▶ **Task objective**
For the entries that follow, give the number of lines holding the string "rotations" and nothing more.

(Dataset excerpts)
########

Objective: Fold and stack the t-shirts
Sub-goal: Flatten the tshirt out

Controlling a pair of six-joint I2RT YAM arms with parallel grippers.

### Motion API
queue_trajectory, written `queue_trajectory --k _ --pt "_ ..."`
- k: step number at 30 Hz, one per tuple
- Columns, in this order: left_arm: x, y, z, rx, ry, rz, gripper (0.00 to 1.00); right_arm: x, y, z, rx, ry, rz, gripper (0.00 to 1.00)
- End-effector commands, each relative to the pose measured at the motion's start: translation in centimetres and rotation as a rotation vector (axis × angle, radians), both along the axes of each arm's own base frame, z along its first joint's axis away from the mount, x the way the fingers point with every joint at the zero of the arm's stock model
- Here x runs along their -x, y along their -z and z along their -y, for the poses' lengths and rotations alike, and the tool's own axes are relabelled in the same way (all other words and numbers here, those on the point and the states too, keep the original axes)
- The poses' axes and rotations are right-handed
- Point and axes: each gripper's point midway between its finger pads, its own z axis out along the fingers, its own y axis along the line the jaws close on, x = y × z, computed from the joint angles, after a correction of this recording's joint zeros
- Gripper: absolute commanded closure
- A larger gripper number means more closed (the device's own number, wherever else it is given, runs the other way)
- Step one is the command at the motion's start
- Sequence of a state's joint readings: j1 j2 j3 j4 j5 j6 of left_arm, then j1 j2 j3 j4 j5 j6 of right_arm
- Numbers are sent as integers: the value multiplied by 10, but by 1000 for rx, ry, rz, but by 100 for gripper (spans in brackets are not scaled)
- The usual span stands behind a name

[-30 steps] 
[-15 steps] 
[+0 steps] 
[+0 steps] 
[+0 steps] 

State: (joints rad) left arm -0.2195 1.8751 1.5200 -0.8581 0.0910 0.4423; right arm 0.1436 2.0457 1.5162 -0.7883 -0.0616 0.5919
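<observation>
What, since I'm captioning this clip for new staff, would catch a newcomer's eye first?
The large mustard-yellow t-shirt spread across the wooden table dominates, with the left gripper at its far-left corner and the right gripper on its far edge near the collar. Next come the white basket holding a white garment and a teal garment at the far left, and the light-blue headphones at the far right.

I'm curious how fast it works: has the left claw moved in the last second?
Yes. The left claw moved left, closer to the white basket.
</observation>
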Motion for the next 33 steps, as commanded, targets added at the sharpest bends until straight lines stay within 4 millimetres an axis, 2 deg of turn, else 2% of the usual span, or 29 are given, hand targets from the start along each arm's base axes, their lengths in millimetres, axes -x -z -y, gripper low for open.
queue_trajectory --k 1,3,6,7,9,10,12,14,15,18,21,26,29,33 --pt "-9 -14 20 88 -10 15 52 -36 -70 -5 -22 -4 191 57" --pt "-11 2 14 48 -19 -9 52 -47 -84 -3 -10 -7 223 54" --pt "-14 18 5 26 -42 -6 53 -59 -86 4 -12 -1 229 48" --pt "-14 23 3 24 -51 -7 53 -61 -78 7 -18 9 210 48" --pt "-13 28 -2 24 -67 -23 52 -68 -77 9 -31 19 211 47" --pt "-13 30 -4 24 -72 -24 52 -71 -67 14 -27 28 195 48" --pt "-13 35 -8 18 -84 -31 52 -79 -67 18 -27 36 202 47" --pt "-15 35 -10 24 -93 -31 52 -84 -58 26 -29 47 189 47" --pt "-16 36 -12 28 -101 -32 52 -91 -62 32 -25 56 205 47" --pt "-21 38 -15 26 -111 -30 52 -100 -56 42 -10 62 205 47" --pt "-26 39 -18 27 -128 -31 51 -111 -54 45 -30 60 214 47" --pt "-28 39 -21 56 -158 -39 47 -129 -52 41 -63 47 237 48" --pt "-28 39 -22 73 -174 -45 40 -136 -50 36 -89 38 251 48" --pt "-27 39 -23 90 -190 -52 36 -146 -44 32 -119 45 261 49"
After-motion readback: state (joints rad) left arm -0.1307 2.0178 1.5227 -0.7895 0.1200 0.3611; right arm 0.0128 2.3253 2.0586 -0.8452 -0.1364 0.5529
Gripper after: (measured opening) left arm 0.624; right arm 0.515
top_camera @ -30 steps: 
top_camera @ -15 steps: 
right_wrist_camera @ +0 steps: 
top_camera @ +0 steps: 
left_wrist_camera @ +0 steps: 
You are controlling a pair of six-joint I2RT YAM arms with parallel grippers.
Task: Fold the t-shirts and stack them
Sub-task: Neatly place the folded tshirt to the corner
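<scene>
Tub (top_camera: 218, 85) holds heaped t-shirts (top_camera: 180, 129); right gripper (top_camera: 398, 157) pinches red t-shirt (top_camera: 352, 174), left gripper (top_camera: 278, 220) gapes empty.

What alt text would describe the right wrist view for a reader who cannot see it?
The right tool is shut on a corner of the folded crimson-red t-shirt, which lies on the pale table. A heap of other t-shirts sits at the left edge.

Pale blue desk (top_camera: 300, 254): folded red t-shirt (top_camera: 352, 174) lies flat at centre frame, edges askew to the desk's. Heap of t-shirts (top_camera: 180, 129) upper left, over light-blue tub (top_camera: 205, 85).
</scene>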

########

▶ **Task answer**
2